- [The problem]
Images don't belong in the copy. Output the rest of the data exactly.

- [Provided data]
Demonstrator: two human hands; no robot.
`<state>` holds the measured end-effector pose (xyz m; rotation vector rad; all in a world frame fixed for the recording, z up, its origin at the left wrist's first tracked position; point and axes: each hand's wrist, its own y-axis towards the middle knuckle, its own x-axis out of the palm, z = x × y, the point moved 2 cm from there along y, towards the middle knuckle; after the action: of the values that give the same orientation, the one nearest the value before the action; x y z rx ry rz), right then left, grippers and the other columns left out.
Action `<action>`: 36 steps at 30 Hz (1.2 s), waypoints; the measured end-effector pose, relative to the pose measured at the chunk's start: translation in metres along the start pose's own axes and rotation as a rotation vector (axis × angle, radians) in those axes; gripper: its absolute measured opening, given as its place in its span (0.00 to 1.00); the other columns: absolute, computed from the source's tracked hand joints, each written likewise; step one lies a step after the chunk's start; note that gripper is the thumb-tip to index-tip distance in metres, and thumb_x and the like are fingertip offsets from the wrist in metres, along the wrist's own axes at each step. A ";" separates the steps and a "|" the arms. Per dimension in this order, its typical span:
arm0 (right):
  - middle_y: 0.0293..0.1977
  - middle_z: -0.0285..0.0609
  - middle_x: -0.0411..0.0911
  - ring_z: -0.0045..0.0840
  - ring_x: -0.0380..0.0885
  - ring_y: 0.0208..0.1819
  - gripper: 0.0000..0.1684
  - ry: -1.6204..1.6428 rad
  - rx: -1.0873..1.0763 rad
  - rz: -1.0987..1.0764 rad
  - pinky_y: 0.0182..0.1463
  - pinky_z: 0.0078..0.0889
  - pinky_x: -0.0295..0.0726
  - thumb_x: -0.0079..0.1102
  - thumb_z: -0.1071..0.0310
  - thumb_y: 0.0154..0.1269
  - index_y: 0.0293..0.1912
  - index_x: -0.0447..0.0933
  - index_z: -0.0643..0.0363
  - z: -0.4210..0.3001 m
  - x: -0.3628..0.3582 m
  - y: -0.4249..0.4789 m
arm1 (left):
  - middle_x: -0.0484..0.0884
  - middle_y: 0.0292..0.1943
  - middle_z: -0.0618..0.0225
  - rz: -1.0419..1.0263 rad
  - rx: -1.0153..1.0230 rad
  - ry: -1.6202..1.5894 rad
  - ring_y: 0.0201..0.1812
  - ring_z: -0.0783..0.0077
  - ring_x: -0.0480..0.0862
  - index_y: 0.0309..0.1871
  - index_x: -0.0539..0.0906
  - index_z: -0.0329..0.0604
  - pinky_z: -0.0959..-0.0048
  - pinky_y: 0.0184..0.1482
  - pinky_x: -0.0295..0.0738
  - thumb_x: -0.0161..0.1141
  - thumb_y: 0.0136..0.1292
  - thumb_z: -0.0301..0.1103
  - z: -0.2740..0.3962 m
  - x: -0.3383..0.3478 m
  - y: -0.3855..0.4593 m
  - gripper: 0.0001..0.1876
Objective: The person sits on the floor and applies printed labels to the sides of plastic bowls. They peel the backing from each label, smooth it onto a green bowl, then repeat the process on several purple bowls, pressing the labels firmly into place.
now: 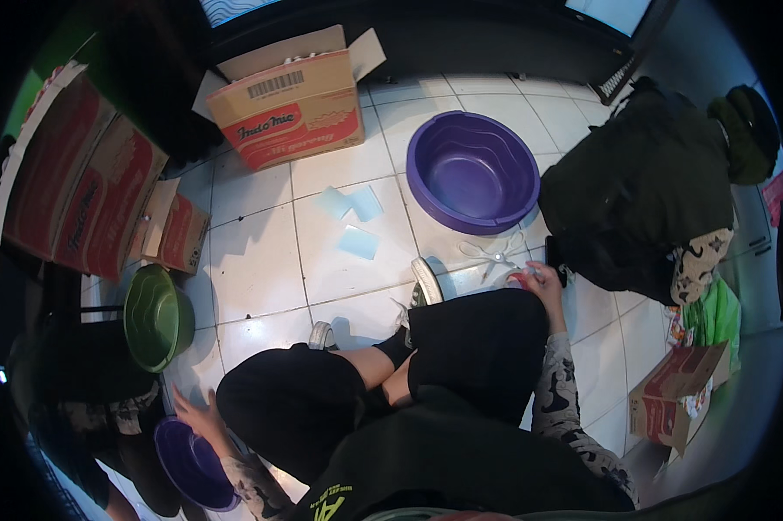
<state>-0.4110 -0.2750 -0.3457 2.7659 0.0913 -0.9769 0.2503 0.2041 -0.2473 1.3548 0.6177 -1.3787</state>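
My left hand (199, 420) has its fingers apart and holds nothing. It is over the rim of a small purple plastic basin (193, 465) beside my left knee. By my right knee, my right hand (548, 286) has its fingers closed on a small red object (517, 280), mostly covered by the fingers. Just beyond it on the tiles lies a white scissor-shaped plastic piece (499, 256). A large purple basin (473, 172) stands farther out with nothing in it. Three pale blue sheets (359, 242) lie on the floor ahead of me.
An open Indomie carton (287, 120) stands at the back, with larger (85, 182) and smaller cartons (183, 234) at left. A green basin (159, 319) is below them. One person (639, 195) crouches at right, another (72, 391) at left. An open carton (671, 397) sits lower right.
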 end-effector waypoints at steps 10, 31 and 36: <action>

- [Answer section]
Demonstrator: two human hands; no robot.
`<state>` holds the measured end-effector pose (xyz m; rotation vector rad; all in a world frame fixed for the recording, z up, its origin at the left wrist's first tracked position; point and axes: each hand's wrist, its own y-axis towards the middle knuckle, its own x-axis out of the palm, z = x × y, the point moved 2 cm from there along y, towards the middle knuckle; after the action: of the values that give the same orientation, the one nearest the value before the action; x y z rx ry rz), right then left, grippers and the other columns left out.
Action `<action>`: 36 steps at 30 Hz (1.2 s), waypoints; the measured end-effector pose, relative to the pose measured at the chunk's start: translation in metres along the start pose's own axes and rotation as a rotation vector (axis × angle, radians) in those axes; gripper: its absolute measured opening, given as its place in its span (0.00 to 1.00); the other columns: absolute, computed from the source's tracked hand joints, each written likewise; step one lies a step after the chunk's start; note that gripper is the thumb-tip to index-tip distance in metres, and thumb_x and the like are fingertip offsets from the wrist in metres, along the wrist's own axes at each step. A ";" separates the steps and a "|" the arms. Per dimension in this order, its typical span:
arm0 (right):
  - middle_y: 0.0293..0.1977
  - middle_z: -0.0285..0.0609
  - middle_x: -0.0411..0.0911
  - ring_z: -0.0045..0.0840
  - ring_x: -0.0380..0.0885
  - ring_y: 0.0208..0.1819
  - gripper: 0.0000..0.1684
  - ry: -1.6204..1.6428 rad
  - rx: -1.0873..1.0763 rad
  - rz: -1.0987..1.0764 rad
  - pinky_y: 0.0182..0.1463
  - pinky_z: 0.0078..0.0889
  - pinky_x: -0.0295..0.0726
  - thumb_x: -0.0079..0.1102
  - thumb_z: -0.1071..0.0310
  - thumb_y: 0.0154..0.1269
  - index_y: 0.0293..0.1912
  - index_x: -0.0447..0.0933
  - index_z: -0.0643..0.0363
  - z: -0.4210..0.3001 m
  - x: -0.3628..0.3582 m
  - y: -0.4249..0.4789 m
arm1 (left):
  - middle_x: -0.0484..0.0884
  - middle_y: 0.0292..0.1943
  - middle_z: -0.0618..0.0225
  - rz: -1.0419..1.0263 rad
  - rx: -1.0153..1.0230 rad
  - ry: -1.6202..1.5894 rad
  - ring_y: 0.0201..0.1812
  - ring_z: -0.0783..0.0077
  - ring_x: -0.0480..0.0862
  - index_y: 0.0309..0.1871
  - index_x: -0.0539..0.0906
  - index_z: -0.0329..0.0604
  - pinky_z: -0.0959..-0.0048
  - pinky_y: 0.0184..0.1482
  - pinky_x: -0.0295..0.0738
  - thumb_x: -0.0161..0.1141
  - thumb_y: 0.0136..0.1292
  - thumb_z: -0.0301..0.1103
  - z: -0.2740..0.3962 m
  - x: -0.3383..0.3478 m
  - y: -0.3855..0.4593 m
  - gripper: 0.0001..0.1876
Objective: The person sits on the floor and applies printed labels to the sides of plastic bowls. They peel the backing from each label, smooth it onto a green bowl, then repeat the process on several purple bowls, pressing the labels firmly into place.
now: 
<state>-0.4110 -0.2750 -0.3457 2.7659 0.0913 -0.9769 0.2503 0.2041 -0.2473 1.3548 0.6177 -1.3787</state>
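My left hand (199, 420) has its fingers apart and holds nothing. It is over the rim of a small purple plastic basin (193, 465) beside my left knee. By my right knee, my right hand (548, 286) has its fingers closed on a small red object (517, 280), mostly covered by the fingers. Just beyond it on the tiles lies a white scissor-shaped plastic piece (499, 256). A large purple basin (473, 172) stands farther out with nothing in it. Three pale blue sheets (359, 242) lie on the floor ahead of me.
An open Indomie carton (287, 120) stands at the back, with larger (85, 182) and smaller cartons (183, 234) at left. A green basin (159, 319) is below them. One person (639, 195) crouches at right, another (72, 391) at left. An open carton (671, 397) sits lower right.
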 end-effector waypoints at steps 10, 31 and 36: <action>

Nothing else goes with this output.